- State: Tasmania
- Created: 1999
- MP: Ruth Forrest
- Party: Independent
- Namesake: Mount Murchison
- Electors: 27,059 (January 2019)
- Area: 19,391 km^{2} (7,486.9 sq mi)
- Demographic: Rural
- Federal electorate(s): Braddon
- Coordinates: 41°39′54″S 145°20′53″E﻿ / ﻿41.665°S 145.348°E
Electorates around Murchison:
| Southern Ocean | Bass Strait | Bass Strait |
| Southern Ocean | Murchison | Montgomery McIntyre Derwent |
| Southern Ocean | Southern Ocean | Huon |

= Electoral division of Murchison =

Tasmanian Legislative Council electoral division

The electoral division of Murchison is one of the fifteen electorates in the Tasmanian Legislative Council, situated in the western/north-west region of the state. It is the largest electorate in size, covering an area of 19,391 km² and includes the municipalities of Circular Head, King Island, Waratah-Wynyard, West Coast and part of Burnie City.

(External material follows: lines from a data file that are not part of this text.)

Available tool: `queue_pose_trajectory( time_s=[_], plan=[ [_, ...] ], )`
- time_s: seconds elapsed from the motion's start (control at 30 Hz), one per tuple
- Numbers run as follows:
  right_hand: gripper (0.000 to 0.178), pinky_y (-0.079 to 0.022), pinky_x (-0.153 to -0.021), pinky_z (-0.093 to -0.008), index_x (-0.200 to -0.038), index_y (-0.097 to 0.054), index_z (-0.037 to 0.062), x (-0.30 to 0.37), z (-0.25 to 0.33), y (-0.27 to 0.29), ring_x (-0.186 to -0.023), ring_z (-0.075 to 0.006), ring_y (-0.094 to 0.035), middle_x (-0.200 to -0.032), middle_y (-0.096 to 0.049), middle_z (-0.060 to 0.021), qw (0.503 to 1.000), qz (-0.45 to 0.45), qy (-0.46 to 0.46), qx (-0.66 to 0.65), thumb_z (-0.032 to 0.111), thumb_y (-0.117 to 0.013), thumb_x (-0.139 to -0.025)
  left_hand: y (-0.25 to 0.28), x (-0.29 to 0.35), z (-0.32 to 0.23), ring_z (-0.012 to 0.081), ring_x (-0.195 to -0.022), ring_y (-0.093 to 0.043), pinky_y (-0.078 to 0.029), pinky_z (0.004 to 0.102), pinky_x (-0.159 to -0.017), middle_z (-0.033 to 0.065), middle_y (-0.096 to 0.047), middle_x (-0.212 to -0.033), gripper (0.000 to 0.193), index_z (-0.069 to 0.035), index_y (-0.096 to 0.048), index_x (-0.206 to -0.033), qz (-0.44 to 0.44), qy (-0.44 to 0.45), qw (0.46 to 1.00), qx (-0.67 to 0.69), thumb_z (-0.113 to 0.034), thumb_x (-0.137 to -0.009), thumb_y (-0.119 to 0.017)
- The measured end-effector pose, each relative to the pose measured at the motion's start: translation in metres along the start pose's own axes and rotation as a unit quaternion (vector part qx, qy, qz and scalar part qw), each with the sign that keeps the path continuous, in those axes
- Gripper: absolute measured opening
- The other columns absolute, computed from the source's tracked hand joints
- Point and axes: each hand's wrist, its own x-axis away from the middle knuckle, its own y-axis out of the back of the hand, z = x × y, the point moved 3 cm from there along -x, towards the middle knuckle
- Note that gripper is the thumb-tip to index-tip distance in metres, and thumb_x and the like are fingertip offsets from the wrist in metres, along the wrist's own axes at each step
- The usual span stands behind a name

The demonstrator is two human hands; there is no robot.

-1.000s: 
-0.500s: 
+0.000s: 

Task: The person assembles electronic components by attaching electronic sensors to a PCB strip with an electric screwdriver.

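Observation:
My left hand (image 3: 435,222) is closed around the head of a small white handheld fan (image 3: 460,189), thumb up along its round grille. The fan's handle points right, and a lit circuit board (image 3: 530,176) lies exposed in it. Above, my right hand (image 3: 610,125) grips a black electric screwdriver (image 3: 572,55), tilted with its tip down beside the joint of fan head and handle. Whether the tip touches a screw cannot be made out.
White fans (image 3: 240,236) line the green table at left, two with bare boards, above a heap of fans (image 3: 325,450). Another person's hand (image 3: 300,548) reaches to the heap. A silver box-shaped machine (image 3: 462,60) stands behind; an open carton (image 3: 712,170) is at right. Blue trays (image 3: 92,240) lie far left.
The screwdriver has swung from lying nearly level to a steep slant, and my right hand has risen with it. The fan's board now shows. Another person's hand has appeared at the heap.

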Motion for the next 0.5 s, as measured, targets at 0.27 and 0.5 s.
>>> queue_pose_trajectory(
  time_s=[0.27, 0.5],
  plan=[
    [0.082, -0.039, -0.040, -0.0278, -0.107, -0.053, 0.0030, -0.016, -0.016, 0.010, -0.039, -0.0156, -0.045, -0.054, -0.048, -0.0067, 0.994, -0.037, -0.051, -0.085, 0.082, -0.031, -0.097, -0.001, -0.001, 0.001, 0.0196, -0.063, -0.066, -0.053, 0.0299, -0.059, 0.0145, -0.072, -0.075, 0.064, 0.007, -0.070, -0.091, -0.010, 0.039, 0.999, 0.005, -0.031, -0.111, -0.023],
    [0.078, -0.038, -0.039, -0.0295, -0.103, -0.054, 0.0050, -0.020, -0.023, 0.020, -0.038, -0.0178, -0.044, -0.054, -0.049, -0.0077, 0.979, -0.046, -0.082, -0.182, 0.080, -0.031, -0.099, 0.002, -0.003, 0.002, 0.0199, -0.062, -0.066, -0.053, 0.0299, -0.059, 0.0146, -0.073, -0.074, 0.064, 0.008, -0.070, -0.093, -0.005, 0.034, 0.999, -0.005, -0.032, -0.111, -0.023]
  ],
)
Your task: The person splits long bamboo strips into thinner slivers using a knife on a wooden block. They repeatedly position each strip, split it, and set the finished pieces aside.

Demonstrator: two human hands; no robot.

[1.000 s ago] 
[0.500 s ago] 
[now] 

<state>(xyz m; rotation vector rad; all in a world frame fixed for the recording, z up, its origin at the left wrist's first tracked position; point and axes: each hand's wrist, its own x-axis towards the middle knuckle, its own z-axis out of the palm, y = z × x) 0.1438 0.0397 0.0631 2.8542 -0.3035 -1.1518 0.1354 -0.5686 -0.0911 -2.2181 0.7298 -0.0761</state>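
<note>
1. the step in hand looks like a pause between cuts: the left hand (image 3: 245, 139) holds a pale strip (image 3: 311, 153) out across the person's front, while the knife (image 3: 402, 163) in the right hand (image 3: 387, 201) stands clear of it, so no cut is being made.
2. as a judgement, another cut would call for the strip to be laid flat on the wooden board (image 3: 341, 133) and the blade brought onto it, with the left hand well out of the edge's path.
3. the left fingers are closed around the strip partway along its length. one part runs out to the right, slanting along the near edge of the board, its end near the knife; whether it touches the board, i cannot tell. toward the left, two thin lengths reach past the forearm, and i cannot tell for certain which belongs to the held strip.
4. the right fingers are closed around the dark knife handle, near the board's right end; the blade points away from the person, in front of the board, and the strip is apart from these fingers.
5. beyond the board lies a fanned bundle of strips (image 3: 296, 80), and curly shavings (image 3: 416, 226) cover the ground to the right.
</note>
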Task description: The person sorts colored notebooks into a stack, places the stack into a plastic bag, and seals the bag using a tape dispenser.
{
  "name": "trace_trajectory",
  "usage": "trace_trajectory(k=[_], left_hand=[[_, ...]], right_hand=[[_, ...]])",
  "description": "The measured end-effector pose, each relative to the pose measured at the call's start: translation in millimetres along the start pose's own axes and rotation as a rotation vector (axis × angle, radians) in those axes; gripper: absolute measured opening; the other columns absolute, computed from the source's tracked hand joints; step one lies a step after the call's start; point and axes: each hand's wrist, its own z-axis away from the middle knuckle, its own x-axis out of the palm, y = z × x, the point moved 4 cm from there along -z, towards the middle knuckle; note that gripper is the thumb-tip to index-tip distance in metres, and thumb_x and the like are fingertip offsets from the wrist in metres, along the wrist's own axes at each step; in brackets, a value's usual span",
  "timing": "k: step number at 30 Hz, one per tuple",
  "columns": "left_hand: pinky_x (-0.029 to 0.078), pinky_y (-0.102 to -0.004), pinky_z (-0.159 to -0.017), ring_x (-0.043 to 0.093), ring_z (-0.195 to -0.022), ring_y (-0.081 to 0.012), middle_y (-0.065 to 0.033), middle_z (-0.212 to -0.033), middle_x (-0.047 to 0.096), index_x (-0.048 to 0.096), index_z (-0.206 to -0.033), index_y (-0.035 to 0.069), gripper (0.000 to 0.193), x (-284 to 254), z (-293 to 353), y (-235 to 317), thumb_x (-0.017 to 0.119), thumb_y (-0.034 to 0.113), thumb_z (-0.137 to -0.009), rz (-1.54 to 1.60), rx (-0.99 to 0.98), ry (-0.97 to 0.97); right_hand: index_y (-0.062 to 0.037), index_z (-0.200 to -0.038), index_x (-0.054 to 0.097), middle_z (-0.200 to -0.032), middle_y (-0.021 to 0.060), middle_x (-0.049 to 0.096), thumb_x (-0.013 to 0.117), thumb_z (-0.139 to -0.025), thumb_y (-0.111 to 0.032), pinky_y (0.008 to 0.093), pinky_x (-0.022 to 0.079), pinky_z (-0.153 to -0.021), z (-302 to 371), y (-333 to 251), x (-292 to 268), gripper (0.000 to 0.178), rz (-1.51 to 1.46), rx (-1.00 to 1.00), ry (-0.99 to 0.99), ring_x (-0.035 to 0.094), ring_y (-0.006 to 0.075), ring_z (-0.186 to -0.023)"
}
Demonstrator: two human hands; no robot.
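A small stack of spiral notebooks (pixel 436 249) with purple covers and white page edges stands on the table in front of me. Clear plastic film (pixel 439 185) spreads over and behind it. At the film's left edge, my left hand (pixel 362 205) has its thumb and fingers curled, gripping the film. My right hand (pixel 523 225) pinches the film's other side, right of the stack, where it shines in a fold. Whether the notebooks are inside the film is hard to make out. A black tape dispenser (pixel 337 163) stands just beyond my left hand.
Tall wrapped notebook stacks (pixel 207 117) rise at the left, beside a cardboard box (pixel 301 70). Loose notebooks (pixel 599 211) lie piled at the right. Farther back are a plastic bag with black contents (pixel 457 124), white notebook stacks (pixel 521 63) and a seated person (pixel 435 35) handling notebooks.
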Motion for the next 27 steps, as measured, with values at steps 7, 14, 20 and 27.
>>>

Ruth Forrest has been the sitting member for Murchison since 2005, she ran unopposed in 2011, and was re-elected in 2017 and 2023. The next scheduled election is in 2029. As of January 2019, there were 27,059 enrolled voters.

==History==
The seat of Murchison was created in the redistribution of 1999, and largely replaced the west coast seat of Russell, which had existed since 1885. The electorate is named after Mount Murchison near Rosebery and the Murchison River (Tasmania) which flows through the region.

==Members==

The elected members for the seat of Murchison have all sat as independents, including those for the former seat of Russell.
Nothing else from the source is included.